[Description of the task]
Only one stretch of the data below is needed. Output the lines from the one with "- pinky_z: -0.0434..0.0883" up to and including the one with "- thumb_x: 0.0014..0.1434", exactly as they stand.

** Opening Dataset content block **

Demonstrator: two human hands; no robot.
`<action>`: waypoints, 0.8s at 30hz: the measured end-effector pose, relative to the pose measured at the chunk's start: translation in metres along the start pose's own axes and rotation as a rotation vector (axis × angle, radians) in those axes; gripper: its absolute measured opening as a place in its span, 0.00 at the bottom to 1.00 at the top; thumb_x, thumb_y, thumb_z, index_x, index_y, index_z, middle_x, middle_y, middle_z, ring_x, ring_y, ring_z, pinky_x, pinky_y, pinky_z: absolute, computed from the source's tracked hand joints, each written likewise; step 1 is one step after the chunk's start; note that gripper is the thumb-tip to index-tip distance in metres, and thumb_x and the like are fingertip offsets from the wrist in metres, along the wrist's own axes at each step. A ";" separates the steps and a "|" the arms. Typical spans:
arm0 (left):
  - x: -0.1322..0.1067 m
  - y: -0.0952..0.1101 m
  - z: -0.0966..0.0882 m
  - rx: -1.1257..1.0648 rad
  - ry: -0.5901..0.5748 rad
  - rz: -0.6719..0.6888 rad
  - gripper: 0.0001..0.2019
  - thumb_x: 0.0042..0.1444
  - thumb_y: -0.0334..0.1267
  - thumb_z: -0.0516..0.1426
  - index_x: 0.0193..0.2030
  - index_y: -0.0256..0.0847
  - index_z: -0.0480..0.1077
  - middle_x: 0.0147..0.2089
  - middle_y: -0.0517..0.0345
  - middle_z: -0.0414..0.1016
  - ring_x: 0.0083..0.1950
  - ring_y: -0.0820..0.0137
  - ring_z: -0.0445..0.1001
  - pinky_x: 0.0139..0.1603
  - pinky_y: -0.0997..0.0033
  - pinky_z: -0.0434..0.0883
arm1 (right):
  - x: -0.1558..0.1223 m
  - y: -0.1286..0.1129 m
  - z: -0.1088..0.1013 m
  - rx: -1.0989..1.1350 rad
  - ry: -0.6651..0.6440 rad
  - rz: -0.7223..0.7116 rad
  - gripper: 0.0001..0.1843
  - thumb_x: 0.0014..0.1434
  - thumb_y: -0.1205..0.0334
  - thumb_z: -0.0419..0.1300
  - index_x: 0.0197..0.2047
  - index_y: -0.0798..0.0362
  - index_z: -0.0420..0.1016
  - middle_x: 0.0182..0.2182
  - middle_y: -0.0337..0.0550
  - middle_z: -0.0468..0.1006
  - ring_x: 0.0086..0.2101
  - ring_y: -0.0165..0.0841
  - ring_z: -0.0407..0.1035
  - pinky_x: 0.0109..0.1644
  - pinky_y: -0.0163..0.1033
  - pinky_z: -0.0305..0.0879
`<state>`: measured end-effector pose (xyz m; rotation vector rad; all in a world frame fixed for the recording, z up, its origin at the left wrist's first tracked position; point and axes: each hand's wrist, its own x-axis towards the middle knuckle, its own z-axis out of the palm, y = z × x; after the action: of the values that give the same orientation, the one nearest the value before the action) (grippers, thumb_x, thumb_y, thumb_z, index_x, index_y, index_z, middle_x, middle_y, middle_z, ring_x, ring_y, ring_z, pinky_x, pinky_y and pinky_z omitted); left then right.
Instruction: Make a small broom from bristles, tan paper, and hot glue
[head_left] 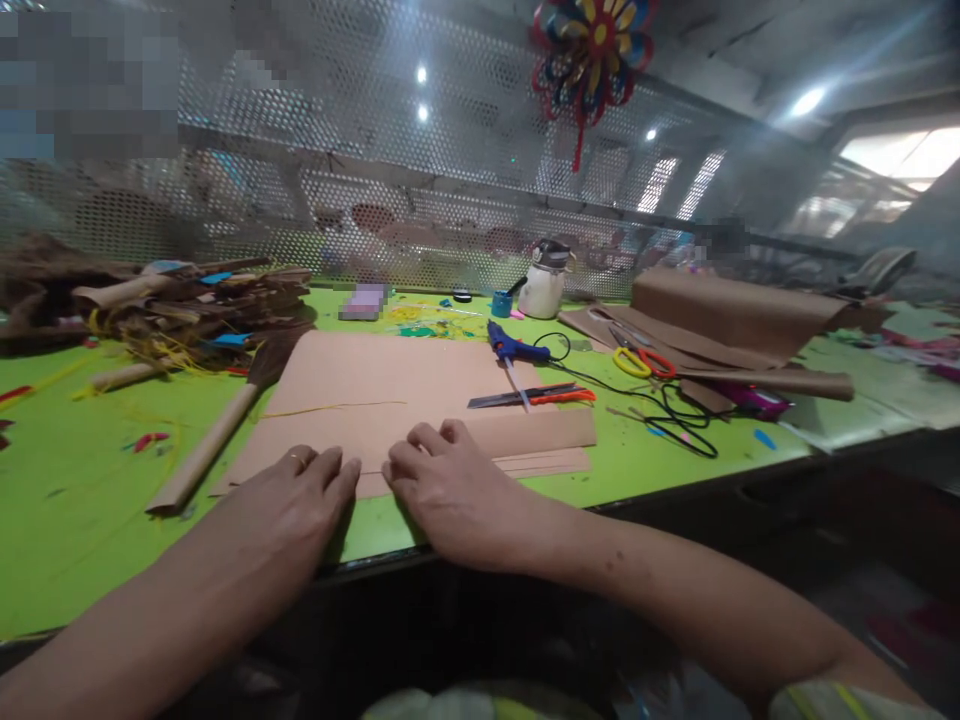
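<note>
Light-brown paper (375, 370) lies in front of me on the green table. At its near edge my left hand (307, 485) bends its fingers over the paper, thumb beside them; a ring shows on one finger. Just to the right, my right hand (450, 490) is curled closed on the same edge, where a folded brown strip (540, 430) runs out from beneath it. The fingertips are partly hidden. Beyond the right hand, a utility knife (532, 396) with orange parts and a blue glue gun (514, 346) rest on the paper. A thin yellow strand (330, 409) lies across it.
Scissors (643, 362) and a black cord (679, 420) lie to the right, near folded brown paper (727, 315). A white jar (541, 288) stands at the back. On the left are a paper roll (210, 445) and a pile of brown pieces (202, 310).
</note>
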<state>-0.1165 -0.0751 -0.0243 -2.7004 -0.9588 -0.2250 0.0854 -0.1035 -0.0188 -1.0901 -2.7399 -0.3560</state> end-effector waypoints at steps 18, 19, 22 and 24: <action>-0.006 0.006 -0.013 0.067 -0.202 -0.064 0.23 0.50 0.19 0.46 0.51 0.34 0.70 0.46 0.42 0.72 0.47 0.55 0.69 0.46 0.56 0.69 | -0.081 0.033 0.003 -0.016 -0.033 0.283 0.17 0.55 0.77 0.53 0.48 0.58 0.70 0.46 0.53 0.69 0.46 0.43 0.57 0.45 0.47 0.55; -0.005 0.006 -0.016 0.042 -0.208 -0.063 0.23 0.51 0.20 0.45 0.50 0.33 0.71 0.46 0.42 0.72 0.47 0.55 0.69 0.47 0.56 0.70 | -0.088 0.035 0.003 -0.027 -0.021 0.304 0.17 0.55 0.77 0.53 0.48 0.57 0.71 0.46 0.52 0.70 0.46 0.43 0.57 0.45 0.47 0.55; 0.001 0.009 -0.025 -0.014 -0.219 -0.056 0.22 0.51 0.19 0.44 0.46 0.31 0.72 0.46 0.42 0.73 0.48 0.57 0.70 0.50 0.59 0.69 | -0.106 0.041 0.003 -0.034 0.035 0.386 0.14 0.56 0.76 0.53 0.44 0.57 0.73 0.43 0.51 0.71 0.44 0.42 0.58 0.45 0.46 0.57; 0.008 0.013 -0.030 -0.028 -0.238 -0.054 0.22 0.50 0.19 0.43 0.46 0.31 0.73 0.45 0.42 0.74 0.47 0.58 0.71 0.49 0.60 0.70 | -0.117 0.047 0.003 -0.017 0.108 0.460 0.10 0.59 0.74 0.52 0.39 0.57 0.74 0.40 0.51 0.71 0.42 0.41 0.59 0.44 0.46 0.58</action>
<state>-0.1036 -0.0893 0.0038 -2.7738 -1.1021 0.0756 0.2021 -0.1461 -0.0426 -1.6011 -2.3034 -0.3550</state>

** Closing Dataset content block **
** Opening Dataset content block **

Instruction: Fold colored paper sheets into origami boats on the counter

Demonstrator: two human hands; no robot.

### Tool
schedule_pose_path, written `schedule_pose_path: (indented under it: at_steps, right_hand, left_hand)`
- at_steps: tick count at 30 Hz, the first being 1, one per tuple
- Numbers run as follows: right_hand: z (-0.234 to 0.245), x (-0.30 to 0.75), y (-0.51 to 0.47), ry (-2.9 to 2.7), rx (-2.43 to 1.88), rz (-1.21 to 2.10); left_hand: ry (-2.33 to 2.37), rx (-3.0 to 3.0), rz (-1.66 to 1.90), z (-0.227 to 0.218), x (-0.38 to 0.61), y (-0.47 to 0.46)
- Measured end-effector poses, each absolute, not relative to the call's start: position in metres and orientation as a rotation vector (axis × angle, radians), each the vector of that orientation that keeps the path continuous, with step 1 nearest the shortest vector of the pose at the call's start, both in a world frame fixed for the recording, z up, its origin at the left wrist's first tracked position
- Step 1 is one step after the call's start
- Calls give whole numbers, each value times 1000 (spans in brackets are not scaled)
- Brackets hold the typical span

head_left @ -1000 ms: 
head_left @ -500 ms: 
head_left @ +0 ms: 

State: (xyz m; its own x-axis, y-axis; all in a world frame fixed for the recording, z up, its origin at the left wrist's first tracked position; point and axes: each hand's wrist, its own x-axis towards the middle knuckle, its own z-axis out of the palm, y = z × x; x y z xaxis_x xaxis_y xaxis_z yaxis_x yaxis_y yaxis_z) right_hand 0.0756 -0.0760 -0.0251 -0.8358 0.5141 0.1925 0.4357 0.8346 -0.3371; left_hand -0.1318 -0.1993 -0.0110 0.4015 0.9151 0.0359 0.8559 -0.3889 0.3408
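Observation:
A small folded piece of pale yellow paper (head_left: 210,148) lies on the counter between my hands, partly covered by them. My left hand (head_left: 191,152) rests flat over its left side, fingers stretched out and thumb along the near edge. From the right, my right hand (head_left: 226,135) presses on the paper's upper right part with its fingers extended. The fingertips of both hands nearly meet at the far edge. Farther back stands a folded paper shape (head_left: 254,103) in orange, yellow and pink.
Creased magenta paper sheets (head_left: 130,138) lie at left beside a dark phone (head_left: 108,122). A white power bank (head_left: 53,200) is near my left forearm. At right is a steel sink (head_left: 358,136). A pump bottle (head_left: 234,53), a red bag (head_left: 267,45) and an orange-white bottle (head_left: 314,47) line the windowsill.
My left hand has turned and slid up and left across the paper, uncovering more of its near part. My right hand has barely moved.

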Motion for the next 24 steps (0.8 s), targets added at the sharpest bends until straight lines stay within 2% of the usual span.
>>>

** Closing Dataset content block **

[Reply]
  - pinky_z: -0.0434..0.0883
arm1 (right):
  - x: -0.1558..0.1223 m
  - y: -0.1286..0.1129 m
  - z: -0.1088..0.1013 m
  - rx: -1.0989..1.1350 rad
  - ry: -0.6651..0.6440 rad
  - rz: -0.7223..0.7116 rad
  - gripper: 0.0001..0.1843
  - thumb_x: 0.0014..0.1434

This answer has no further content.